Coordination in the planning and development of major infrastructure, such as integration in the development and management of territorial and municipal road systems, will be enhanced. With the transfer of funding program resources and responsibilities to the territorial government, more locally coordinated arrangements for planning and development of major intra-territorial capital projects will be possible.
Municipalities also look forward to the increase in revenue flowing to the territorial government, which is the supplier of the majority of the municipal funding. With increased territorial revenues, our member communities look forward to the prospect of increased territorial capacity to meet municipal fiscal needs. The NWTAC and our member municipalities enjoy a very positive and constructive working relationship with the Government of the Northwest Territories. With the vesting of resource management authority at the territorial level, the NWTAC and our municipalities will continue to build cooperation for the improvement of services to our citizens.

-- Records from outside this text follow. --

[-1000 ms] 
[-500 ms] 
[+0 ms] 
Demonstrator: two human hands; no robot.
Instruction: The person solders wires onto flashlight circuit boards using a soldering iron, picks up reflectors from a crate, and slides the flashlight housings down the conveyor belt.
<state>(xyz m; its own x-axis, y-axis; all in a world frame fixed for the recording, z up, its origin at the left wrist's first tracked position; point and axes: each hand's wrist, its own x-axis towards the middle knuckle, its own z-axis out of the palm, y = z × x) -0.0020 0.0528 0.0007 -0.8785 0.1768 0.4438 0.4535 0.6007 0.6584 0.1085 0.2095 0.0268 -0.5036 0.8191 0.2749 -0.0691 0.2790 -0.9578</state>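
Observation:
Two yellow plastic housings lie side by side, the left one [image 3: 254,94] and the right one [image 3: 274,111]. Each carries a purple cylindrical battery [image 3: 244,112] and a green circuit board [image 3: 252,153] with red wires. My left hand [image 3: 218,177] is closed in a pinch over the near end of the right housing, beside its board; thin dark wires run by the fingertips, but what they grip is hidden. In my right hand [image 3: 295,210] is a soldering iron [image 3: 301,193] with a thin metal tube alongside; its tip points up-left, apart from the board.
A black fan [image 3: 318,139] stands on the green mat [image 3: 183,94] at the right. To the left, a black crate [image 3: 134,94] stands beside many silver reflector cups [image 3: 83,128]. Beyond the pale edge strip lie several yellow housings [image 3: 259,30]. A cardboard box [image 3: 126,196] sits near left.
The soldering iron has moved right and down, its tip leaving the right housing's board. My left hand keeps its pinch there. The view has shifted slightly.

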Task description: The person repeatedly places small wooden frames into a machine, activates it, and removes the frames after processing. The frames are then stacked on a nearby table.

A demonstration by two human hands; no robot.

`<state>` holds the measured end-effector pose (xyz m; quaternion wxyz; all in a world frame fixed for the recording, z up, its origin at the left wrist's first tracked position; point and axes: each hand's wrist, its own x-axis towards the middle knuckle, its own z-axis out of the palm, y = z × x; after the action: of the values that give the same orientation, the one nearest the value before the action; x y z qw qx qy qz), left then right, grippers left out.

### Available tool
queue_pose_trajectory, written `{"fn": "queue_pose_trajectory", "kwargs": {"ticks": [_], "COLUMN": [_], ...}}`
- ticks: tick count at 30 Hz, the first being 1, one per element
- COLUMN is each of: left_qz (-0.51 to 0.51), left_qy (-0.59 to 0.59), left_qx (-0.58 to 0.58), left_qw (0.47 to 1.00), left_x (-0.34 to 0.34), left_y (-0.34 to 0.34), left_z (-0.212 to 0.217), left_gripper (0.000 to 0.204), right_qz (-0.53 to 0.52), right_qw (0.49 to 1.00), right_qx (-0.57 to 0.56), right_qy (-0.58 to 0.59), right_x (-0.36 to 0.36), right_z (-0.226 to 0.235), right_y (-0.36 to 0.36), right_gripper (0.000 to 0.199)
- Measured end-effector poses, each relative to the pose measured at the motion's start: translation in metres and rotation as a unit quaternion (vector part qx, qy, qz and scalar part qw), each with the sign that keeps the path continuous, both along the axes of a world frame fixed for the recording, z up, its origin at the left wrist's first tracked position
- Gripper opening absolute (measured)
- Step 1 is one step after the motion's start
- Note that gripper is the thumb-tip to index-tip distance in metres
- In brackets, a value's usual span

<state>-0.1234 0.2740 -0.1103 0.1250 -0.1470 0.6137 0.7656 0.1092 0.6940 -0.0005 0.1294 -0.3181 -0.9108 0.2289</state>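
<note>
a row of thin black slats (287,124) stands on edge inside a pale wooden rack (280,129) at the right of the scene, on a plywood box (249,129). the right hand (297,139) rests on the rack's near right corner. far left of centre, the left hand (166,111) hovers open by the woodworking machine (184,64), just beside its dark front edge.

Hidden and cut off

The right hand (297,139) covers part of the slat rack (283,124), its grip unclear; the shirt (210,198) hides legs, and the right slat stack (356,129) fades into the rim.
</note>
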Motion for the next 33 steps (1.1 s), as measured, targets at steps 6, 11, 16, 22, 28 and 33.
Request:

Regarding the proposed C-15 arrangements for changes to environmental legislation, the NWTAC supports the continuing and responsible improvements of environmental processes and protections. As the advocate of municipal government interests, the NWTAC places a priority upon the ability of environmental processes to respect and be responsive to local and regional interests. The proposals contained in Bill C-15 are of critical importance to the future of public government in the Northwest Territories. They are the latest stage in the historic development of the Northwest Territories toward full responsible government.
I congratulate and thank the committee for ensuring that a portion of these deliberations have taken place here in the NWT and that our citizens have had the opportunity to present their views for your thoughtful consideration.
On behalf of the NWTAC and its membership, I thank you and wish you well and safe travels home.